Sis: Middle of August
Me: When does school start?
Sis: After labor day, i think.
Me: ok, well, we're doing another ivf cycle, starting in july and we may need you guys for the procedure at the end of August.
Sis: what exactly do you need us for?
Me: I will need someone to drive us home after the surgery.
Sis: Surgery? What surgery? You mean procedure.
Me: No, dh is having another surgery, another tese (weren't you paying any attention the first time?)
Sis: And why cant you drive?
Me: because i'm going to be under on that day too.
Sis: ooooooooooh. ... ok. Can you give me an exact date?
Me: No, i cant even give one to the doctor who has to do the surgery.
Sis: So you dont know when exactly.
Me: Just end of august.
Sis: How many days do you need us?
Me: Just the one day. ... Well, from the early morning, so you might as well come over from the night before, since you live so far away.
Sis: i dont know about my husband's schedule, i dont know if he has to return to work before the semester starts, so i will have to check with him.
Me: great, thanks.
ok, why cant somone say, yes, i will go to the moon and back for you on that day, just tell me what you need because i know you're scared and i want to be there for you.
Can you imagine having her with me on retrieval day? A very pregnant her? God, what will i do? I think i'd rather go alone.
And so i am feeling really bummed, pms-y, and sad.
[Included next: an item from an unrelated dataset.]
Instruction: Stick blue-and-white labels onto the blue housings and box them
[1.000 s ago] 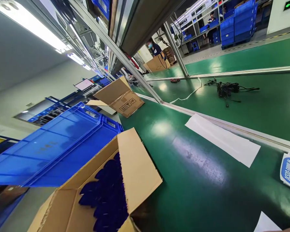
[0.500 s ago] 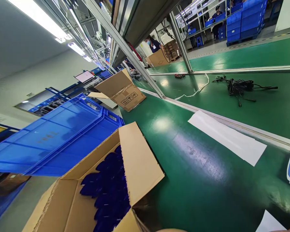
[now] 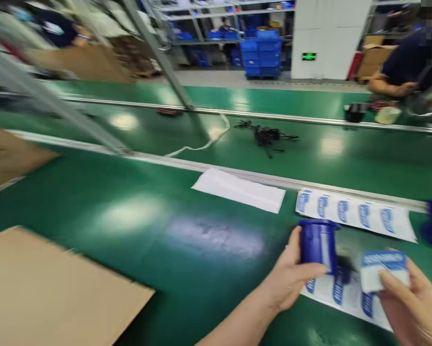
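Left hand (image 3: 291, 276) grip wraps blue cup (image 3: 317, 244), thumb across front, cup upright over label sheet (image 3: 345, 293) on green desk (image 3: 187, 240).
Right hand (image 3: 413, 300), right of cup, pinches loose label (image 3: 383, 269) between thumb and fingers.
Second label strip (image 3: 356, 218) lies behind cup; white paper (image 3: 240, 190) behind-left of cup.
Cup looks like light, stiff, smooth plastic, likely slippery: hold mid-wall below flared rim.
Label likely thin, floppy, probably sticky: hold by edge.

Dark blue plastic cup (image 3: 317, 244). White label (image 3: 383, 269), blue printed band. White sticker sheet (image 3: 356, 218) beyond cup, row of blue oval labels. Glossy green conveyor belt (image 3: 147, 226). Plain white paper (image 3: 239, 190). Brown cardboard flap (image 3: 46, 293). Black cable bundle (image 3: 266, 135).
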Tool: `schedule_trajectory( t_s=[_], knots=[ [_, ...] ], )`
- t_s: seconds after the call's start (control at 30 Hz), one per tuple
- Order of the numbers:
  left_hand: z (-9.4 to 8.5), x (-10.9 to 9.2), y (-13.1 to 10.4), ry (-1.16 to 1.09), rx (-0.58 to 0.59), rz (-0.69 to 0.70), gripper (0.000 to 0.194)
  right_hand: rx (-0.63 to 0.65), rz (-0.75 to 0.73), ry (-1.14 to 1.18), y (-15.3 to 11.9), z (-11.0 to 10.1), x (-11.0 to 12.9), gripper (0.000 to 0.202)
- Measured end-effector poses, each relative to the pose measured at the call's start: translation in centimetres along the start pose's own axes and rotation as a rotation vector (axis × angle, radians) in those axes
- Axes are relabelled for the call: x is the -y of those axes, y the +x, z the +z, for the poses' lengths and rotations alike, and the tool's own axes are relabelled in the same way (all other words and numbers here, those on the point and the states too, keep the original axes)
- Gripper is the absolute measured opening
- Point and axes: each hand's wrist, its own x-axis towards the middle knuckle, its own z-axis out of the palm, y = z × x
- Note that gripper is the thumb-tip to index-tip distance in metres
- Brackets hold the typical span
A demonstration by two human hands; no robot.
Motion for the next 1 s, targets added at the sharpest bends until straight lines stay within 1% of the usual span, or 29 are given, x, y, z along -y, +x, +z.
schedule_trajectory(
  t_s=[0.07, 0.1, 0.17, 0.27, 0.37, 0.5, 0.67, 0.8, 1.0],
  knots=[
    [0.3, -0.7, 0.0, 0.066, 0.036, 0.023, 0.106, 0.007, 0.124, 0.104, -0.3, 0.4, 1.6, 0.029],
    [0.5, -1.0, 0.0, 0.097, 0.059, 0.035, 0.103, 0.001, 0.135, 0.157, -0.3, 0.9, 2.3, 0.03],
    [0.8, -1.4, 0.0, 0.146, 0.091, 0.054, 0.095, 0.036, 0.14, 0.243, -0.2, 2.1, 3.6, 0.03],
    [1.0, -1.4, -0.1, 0.184, 0.096, 0.09, 0.085, 0.095, 0.141, 0.28, -0.2, 3.6, 4.7, 0.031],
    [0.9, -1.0, 0.0, 0.207, 0.106, 0.116, 0.088, 0.163, 0.164, 0.265, -0.3, 4.4, 4.5, 0.035],
    [0.8, -0.6, 0.2, 0.258, 0.094, 0.15, 0.087, 0.22, 0.193, 0.262, -0.3, 4.8, 3.4, 0.037],
    [0.7, -0.2, 0.3, 0.339, 0.086, 0.137, 0.087, 0.211, 0.226, 0.227, -0.6, 4.9, 2.8, 0.036],
    [0.3, 0.0, 0.4, 0.354, 0.082, 0.1, 0.089, 0.196, 0.256, 0.252, -0.6, 4.8, 2.9, 0.036],
    [-0.1, 0.1, 0.4, 0.363, 0.099, 0.085, 0.088, 0.17, 0.287, 0.273, -0.6, 4.8, 2.7, 0.037]
  ],
)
I wish i didnt ask my sister to come. I dont know who else to ask at this point. I hate when i ask someone to help me with something that's EXTREMELY IMPORTANT TO ME and they whip out their calendar to check out their availability, frown, and say "um, i dunno, maybe." Ok, forget it then.
I guess a cab is always an option, it'll be a good $100 for each of us.
Ok, back to my corner, where we have crying and overeating on the agenda for another week. And i havent even started IVF 2 yet!